Actores

Russell Crowe vuelve a ponerse en modo Gladiator: su impresionante cambio físico a los 62

Russell Crowe, en el Festival de Taormina de 2026. Getty Images
Compartir

Hacía mucho tiempo que Russell Crowe no se parecía a Máximo Décimo Meridio, comandante de los ejércitos del Norte y leal servidor del emperador Marco Aurelio. Las lesiones, el sedentarismo y los malos hábitos le llevaron a pesar 126 kilos, pero ahora Gladiator está de vuelta.

El temperamental actor, de 62 años, ha aparecido en una imagen junto al luchador escocés de la WWE Drew McIntyre exhibiendo unos brazos notablemente más definidos y una silueta muy distinta de la que lucía hace apenas un año.

PUEDE INTERESARTE

La fotografía llega en el momento perfecto. Crowe acaba de terminar el rodaje en España de 'El último Druida', una película de acción en la que interpreta a un anciano druida celta enfrentado a las fuerzas romanas y en la que también aparece McIntyre. Y en el horizonte tiene otra historia de espadas, inmortalidad y mamporros de alto presupuesto. El remake de 'Los inmortales', en el que Crowe interpreta a Juan Sánchez-Villalobos Ramírez, el personaje que en la película original encarnó Sean Connery.

Dicho de otra manera, Crowe vuelve a estar rodeado de guerreros. Y parece que ha decidido que, ya puestos, lo mejor es parecer uno de ellos.

PUEDE INTERESARTE

La transformación no es fruto de unas semanas de gimnasio ni de una operación de marketing para presentar el nuevo 'Highlander'. El propio Crowe explicó en noviembre de 2025 que el punto de partida había sido bastante más contundente.

Después de terminar 'Nuremberg', donde interpreta al dirigente nazi Hermann Göring, el actor llegó a pesar los mencionados126 kilos. En una conversación con Joe Rogan explicó que posteriormente había bajado hasta los 101 kilos, es decir, unos 25 kilos menos.

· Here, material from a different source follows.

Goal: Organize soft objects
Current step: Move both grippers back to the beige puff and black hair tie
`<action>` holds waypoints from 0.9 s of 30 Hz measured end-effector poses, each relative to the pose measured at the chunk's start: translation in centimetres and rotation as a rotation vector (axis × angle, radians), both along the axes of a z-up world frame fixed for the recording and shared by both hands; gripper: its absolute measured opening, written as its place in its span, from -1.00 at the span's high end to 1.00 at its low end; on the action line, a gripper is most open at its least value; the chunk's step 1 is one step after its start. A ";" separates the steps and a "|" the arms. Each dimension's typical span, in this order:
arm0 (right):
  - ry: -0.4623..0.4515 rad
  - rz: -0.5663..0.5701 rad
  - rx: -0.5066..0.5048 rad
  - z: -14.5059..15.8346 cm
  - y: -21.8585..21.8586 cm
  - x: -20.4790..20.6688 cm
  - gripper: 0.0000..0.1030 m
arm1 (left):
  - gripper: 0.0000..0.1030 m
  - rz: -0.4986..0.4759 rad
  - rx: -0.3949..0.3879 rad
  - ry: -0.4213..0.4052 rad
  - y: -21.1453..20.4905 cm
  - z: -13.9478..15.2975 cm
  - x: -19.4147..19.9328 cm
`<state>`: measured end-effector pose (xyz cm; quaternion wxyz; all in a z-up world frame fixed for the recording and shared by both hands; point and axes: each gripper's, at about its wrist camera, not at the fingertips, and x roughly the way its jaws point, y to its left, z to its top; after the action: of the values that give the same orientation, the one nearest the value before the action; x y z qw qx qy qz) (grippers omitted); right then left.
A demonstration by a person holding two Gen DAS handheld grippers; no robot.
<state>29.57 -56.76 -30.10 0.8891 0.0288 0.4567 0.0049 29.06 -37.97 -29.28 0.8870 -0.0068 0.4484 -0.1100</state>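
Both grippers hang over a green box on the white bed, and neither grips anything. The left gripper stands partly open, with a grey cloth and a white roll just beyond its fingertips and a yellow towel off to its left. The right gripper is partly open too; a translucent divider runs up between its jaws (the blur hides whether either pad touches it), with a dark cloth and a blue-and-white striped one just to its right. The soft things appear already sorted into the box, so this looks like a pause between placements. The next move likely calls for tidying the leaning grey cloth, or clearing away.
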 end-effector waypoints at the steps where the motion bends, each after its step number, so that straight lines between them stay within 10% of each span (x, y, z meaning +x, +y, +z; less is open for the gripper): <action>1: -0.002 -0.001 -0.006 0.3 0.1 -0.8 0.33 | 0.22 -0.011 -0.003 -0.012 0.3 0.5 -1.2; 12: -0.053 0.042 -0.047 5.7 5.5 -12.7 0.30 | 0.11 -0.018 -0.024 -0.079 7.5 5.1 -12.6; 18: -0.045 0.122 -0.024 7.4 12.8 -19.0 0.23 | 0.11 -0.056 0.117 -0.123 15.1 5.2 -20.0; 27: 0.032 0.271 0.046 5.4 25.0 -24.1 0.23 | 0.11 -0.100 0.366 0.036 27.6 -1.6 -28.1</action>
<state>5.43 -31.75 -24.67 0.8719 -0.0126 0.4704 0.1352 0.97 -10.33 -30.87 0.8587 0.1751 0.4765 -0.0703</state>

Ese proceso había comenzado aproximadamente durante el año anterior a aquella entrevista. Lo que Crowe tenía claro es que no iba a someterse a tres meses de sufrimiento desayunando pechuga de pollo y levantando pesas todo el día para convertirse de nuevo en una estrella de acción, sino que su plan pasaba por recuperar progresivamente una condición física que le permitiera trabajar mejor y, sobre todo, mantenerse activo a largo plazo.

Menos alcohol y más constancia

Uno de los cambios más importantes fue reducir de forma considerable el consumo de alcohol. Crowe, que nunca ha ocultado su afición por una buena copa, explicó que había aprendido a distinguir entre disfrutar de una bebida y convertirla en una costumbre cotidiana.

Su nueva filosofía es bastante menos épica que una dieta de Hollywood y probablemente mucho más sostenible. Si toma vino con la cena, procura que sea un buen vino, pero intenta evitar las bebidas “casuales”, aquellas que se toman simplemente porque están ahí.

También incorporó cambios en la alimentación y volvió a hacer ejercicio de manera regular. Algunas informaciones posteriores han apuntado además al ayuno intermitente y a medicación para el control metabólico.

Crowe arrastra lesiones acumuladas durante décadas de rodajes y trabajos físicos. En su conversación con Rogan habló específicamente de problemas en hombros y rodillas y de una artritis que limitaba sus movimientos. "El verdadero beneficio que estoy obteniendo proviene de estas inyecciones en los hombros, las rodillas y también de la vía intravenosa. Ha reducido la inflamación de mi cuerpo", contó.

El resultado que él mismo describía entonces era especialmente significativo. Decía que podía volver a mover el hombro con mucha más amplitud y sin dolor y que empezaba a recuperar musculatura. Pero insistía en que estaba haciéndolo despacio.

El gladiador cambia de estrategia

Crowe reconoció que para 'Los inmortales' había llegado a pensar que tendría que hacer tres sesiones de entrenamiento al día. También admitió que ese planteamiento no le funciona a largo plazo. Puede llevarlo a cabo durante un tiempo, pero cuando abandona una rutina tan extrema corre el riesgo de dejarla por completo.

La evolución resulta especialmente llamativa porque Crowe no se ha limitado a perder peso. Las fotografías recientes muestran también una recuperación visible de masa muscular, especialmente en brazos y hombros.

En realidad, no es tanto una cuestión de volver a ser el Russell Crowe del año 2000 como de algo más sensato. Recuperar fuerza. Moverse mejor. Bajar peso. Entrenar con regularidad. Y llegar a los 62 años en condiciones de enfrentarse a un rodaje de acción sin pretender que el cuerpo tenga memoria de 30 años.